The details much farther down reveals that only 14% of us want the law to go altogether while 49% want it revised. Not quite the same thing, is it?
However, public opinion aside, our Congress critters are the folks who must decide whether this law deserves to be renewed.
Alfie Kohn, for one, loudly declares that NCLB is lousy educational policy and never should have been passed in the first place
It’s a stretch even to call the law “well-intentioned” given that its creators, including the Bush administration and the right-wing Heritage Foundation, want to privatize public education. Hence NCLB’s merciless testing, absurd timetables and reliance on threats.

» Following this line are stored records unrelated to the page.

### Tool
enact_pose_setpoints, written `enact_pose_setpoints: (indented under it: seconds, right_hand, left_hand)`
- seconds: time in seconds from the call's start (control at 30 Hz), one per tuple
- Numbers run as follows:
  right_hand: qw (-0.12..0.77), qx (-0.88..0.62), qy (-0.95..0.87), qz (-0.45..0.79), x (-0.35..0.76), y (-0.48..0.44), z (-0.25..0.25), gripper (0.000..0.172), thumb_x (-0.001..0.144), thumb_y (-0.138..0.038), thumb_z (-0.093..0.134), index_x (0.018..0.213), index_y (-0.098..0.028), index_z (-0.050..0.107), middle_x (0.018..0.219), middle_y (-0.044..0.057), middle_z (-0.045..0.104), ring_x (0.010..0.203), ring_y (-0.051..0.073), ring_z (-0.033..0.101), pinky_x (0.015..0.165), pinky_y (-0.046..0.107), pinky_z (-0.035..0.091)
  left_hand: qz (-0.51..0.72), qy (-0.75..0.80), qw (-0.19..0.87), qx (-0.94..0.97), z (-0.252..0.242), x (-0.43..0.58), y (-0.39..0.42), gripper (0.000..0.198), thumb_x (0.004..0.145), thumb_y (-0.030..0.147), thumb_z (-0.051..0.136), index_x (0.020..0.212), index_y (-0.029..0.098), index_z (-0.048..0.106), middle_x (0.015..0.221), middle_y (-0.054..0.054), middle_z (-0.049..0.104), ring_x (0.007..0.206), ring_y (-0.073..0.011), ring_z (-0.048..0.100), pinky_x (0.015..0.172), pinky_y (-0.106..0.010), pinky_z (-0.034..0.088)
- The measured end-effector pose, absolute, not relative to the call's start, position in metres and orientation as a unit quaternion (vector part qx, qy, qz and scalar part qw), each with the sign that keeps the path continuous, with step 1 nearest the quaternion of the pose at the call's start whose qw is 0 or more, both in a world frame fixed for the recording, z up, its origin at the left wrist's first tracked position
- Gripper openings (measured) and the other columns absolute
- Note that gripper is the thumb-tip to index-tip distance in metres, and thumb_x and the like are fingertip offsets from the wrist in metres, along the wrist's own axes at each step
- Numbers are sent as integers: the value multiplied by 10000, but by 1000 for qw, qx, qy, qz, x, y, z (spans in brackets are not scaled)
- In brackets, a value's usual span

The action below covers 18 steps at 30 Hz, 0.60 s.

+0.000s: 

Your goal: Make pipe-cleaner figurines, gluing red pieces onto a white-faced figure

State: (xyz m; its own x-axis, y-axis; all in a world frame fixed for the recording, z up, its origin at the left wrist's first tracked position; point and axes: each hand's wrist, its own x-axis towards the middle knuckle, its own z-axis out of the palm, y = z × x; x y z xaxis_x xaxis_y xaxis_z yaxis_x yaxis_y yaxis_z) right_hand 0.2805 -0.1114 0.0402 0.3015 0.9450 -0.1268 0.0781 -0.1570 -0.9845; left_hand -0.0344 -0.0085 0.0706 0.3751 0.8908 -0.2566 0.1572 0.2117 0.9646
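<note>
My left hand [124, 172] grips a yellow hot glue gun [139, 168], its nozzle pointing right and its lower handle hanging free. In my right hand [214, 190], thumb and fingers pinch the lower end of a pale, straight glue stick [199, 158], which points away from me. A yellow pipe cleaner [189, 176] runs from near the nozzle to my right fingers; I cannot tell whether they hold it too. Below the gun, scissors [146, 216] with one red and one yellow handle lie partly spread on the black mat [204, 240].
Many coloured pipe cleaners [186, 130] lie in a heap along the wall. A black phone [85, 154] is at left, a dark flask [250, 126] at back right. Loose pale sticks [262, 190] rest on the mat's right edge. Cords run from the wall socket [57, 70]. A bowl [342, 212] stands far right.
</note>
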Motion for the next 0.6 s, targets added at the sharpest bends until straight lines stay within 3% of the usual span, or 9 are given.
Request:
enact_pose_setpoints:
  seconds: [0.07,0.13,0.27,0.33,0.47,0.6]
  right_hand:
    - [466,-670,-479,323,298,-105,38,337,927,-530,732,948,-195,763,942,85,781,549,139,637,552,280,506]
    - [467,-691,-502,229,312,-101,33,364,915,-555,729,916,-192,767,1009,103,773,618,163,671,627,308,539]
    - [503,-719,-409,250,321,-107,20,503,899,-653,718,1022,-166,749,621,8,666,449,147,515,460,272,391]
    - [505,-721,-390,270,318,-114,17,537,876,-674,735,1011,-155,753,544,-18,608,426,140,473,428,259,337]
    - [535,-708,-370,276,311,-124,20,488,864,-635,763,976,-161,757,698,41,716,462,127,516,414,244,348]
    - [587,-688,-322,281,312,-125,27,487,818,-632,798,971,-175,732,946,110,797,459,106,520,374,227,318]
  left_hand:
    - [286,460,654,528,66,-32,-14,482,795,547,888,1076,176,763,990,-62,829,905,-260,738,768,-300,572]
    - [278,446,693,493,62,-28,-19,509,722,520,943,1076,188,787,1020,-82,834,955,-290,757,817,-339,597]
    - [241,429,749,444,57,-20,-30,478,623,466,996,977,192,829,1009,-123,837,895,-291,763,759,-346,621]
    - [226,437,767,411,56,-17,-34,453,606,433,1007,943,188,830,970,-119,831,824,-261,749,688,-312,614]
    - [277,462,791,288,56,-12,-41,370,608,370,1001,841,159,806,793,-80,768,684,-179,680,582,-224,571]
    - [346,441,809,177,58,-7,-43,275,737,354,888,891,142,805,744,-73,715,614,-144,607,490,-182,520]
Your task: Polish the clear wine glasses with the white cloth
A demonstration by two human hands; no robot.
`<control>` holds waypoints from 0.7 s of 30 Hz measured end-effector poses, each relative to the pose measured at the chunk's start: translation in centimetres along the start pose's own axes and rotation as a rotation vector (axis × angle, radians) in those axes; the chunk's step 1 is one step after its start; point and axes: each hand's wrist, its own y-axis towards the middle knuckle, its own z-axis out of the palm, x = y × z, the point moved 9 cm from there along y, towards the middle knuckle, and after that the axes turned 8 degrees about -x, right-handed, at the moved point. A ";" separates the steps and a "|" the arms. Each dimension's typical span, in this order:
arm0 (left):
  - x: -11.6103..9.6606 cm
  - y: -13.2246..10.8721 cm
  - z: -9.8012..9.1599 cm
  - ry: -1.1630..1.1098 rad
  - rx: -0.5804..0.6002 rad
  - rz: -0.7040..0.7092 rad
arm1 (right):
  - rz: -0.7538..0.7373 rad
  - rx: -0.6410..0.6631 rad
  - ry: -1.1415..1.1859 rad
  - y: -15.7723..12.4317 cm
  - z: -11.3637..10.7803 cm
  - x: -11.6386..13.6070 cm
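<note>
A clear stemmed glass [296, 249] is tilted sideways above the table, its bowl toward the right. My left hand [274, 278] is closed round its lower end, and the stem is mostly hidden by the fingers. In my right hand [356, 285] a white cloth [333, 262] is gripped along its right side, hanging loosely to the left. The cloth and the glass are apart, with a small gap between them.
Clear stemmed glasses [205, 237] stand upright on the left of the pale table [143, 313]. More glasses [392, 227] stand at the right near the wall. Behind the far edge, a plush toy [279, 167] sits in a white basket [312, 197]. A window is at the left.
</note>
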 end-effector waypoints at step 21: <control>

Let’s be clear: This law has nothing to do with improving learning. At best, it’s about raising scores on multiple-choice exams. This law is not about discovering which schools need help; we already know. This law is not about narrowing the achievement gap; its main effect has been to sentence poor children to an endless regimen of test-preparation drills. Thus, even if the scores do rise, it’s at the expense of a quality education. Affluent schools are better able to maintain good teaching – and retain good teachers – despite NCLB, so the gap widens.
This law cannot be fixed by sanding its rough edges. It must be replaced with a policy that honors local autonomy, employs better assessments, addresses the root causes of inequity and supports a rich curriculum. The question isn’t how to save NCLB; it’s how to save our schools – and kids – from NCLB.